Frequently Asked Questions
What can be another approach to solve this problem?
Another naive approach is iterating through the String and counting the increasing ASCII values substrings at every index that takes O(n^2) time complexity.
What do you mean by a substring?
A substring is a sequence of characters within the string that should be contiguous.
What is an ASCII value?
An ASCII value is a numerical representation of a character in the ASCII encoding system. ASCII stands for American Standard Code for Information Interchange, and it is a widely used character encoding standard that assigns unique numerical values to each character in the English language and some special characters.
What is the significance of the pointers l and r in the count function?
The pointers l and r in the count function are used to keep track of the left and right endpoints of the current substring being processed. The l pointer is initialized to 0, and the r pointer is initialized to 1.
What does it mean for a substring to have increasing ASCII values?

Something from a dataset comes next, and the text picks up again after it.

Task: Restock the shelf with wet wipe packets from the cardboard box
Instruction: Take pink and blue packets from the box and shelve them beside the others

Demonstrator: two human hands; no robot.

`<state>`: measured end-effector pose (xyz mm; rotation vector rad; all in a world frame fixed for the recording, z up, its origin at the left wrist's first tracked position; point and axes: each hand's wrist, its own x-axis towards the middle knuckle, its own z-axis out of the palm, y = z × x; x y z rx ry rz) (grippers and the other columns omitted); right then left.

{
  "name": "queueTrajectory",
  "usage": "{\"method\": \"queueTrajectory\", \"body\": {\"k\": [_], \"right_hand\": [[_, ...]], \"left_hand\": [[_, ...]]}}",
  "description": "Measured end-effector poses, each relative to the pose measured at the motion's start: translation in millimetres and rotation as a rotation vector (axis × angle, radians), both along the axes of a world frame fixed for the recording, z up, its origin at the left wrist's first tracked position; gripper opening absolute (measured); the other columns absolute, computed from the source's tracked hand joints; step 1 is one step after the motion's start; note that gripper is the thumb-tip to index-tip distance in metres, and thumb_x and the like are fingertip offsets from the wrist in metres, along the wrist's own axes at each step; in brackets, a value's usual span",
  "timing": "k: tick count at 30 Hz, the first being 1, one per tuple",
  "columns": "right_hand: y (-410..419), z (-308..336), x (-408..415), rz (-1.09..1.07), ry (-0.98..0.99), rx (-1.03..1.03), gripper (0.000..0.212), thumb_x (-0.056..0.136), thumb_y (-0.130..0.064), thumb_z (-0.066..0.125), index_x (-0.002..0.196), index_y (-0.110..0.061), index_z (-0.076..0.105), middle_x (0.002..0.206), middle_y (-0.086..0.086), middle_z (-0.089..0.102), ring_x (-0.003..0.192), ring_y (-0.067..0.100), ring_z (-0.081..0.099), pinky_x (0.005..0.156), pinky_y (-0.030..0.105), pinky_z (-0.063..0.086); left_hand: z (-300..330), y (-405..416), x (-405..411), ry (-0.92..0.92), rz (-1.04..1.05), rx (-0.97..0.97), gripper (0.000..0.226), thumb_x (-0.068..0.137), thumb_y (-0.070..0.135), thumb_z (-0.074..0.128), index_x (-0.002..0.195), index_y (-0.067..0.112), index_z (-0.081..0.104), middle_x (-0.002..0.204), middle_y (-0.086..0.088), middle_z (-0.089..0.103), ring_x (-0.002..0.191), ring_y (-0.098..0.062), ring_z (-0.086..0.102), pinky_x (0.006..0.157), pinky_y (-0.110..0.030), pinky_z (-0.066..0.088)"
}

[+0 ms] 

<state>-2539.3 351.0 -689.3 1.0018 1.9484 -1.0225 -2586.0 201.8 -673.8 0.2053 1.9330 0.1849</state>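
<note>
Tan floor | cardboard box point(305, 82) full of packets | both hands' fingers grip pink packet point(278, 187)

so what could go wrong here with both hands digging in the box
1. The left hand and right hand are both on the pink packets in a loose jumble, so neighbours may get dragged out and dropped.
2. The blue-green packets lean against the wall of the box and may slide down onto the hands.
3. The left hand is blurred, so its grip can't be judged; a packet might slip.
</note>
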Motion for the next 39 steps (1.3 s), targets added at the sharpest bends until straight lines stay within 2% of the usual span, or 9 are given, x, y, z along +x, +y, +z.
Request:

A substring has increasing ASCII values if the ASCII value of each character in the substring is greater than or equal to the ASCII value of the previous character. In other words, the characters in the substring are arranged in alphabetical or numerical order.
Conclusion
This article covers the problem of finding the number of increasing substrings in a string.
We have solved this problem efficiently using simple calculations in the Java language.
The String is a basic needed part of the data structure that every programmer should cover for raising the bar of coding skills.